## [WHAT THE TASK REQUIRES]
Down to the last line, reproduce the records exactly.

(Extracted data entries)
___
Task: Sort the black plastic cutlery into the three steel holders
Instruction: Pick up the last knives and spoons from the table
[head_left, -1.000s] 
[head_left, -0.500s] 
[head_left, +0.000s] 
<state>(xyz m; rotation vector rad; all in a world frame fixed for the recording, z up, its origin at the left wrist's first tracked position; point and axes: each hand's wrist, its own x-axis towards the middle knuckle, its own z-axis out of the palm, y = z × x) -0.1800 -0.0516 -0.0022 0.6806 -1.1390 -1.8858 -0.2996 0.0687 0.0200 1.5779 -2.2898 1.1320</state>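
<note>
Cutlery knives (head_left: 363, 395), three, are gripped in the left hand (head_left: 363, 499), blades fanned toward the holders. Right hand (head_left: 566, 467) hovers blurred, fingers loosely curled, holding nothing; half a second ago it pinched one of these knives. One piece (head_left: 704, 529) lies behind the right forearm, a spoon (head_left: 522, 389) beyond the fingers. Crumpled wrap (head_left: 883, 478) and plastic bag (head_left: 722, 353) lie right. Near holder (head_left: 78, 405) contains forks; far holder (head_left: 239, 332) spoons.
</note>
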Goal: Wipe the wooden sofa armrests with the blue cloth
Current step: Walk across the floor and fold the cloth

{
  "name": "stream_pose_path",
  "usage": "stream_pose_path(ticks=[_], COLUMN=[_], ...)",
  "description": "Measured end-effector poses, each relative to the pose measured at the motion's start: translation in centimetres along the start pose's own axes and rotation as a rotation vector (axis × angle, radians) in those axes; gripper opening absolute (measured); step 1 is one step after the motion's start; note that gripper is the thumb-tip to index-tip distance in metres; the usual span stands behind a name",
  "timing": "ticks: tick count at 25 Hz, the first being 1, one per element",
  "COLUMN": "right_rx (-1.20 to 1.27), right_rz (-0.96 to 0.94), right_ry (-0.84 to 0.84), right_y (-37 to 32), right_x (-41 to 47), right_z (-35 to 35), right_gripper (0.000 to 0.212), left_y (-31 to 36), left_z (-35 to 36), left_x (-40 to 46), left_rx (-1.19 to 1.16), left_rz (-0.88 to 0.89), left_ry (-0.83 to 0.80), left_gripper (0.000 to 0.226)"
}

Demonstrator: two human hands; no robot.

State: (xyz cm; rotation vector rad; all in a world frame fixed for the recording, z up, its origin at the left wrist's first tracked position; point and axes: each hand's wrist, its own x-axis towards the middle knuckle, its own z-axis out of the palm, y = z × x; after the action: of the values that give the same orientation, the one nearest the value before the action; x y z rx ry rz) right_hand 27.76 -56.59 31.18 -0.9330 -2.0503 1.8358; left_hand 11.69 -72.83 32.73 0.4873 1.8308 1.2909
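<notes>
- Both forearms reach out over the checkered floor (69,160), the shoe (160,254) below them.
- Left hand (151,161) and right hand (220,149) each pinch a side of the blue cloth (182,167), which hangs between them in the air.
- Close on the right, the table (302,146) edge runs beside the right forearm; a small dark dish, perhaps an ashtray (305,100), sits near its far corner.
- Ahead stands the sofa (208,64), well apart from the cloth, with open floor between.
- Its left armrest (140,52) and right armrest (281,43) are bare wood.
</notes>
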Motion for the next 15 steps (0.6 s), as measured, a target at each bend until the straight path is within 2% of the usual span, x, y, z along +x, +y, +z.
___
## [SOLUTION TO THIS EXERCISE]
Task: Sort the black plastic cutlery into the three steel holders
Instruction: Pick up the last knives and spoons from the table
[head_left, -1.000s] 
[head_left, -0.500s] 
[head_left, +0.000s] 
<state>(xyz m; rotation vector rad; all in a world frame fixed for the recording, z up, its origin at the left wrist's first tracked position; point and axes: each hand's wrist, its own x-axis towards the middle knuckle, its own z-axis out of the palm, y = z × x) -0.1800 -0.0516 -0.0022 0.6806 -1.1390 -1.8858 -0.2996 0.0687 0.0200 1.5779 -2.2898 1.1320</state>
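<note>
Cutlery knives (head_left: 363, 395), three, are gripped in the left hand (head_left: 363, 499), blades fanned toward the holders. Right hand (head_left: 566, 467) hovers blurred, fingers loosely curled, holding nothing; half a second ago it pinched one of these knives. One piece (head_left: 704, 529) lies behind the right forearm, a spoon (head_left: 522, 389) beyond the fingers. Crumpled wrap (head_left: 883, 478) and plastic bag (head_left: 722, 353) lie right. Near holder (head_left: 78, 405) contains forks; far holder (head_left: 239, 332) spoons.
</note>
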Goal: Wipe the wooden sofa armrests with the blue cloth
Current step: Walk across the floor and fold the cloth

{
  "name": "stream_pose_path",
  "usage": "stream_pose_path(ticks=[_], COLUMN=[_], ...)",
  "description": "Measured end-effector poses, each relative to the pose measured at the motion's start: translation in centimetres along the start pose's own axes and rotation as a rotation vector (axis × angle, radians) in those axes; gripper opening absolute (measured); step 1 is one step after the motion's start; note that gripper is the thumb-tip to index-tip distance in metres; the usual span stands behind a name",
  "timing": "ticks: tick count at 25 Hz, the first being 1, one per element",
  "COLUMN": "right_rx (-1.20 to 1.27), right_rz (-0.96 to 0.94), right_ry (-0.84 to 0.84), right_y (-37 to 32), right_x (-41 to 47), right_z (-35 to 35), right_gripper (0.000 to 0.212), left_y (-31 to 36), left_z (-35 to 36), left_x (-40 to 46), left_rx (-1.19 to 1.16), left_rz (-0.88 to 0.89), left_ry (-0.83 to 0.80), left_gripper (0.000 to 0.226)"
}

Demonstrator: two human hands; no robot.

State: (xyz cm; rotation vector rad; all in a world frame fixed for the recording, z up, its origin at the left wrist's first tracked position; point and axes: each hand's wrist, its own x-axis towards the middle knuckle, its own z-axis out of the palm, y = z × x; after the action: of the values that give the same orientation, the one nearest the value before the action; x y z rx ry rz) right_hand 27.76 -56.59 31.18 -0.9330 -2.0503 1.8358; left_hand 11.69 -72.83 32.73 0.4873 1.8308 1.2909
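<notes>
- Both forearms reach out over the checkered floor (69,160), the shoe (160,254) below them.
- Left hand (151,161) and right hand (220,149) each pinch a side of the blue cloth (182,167), which hangs between them in the air.
- Close on the right, the table (302,146) edge runs beside the right forearm; a small dark dish, perhaps an ashtray (305,100), sits near its far corner.
- Ahead stands the sofa (208,64), well apart from the cloth, with open floor between.
- Its left armrest (140,52) and right armrest (281,43) are bare wood.
</notes>
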Motion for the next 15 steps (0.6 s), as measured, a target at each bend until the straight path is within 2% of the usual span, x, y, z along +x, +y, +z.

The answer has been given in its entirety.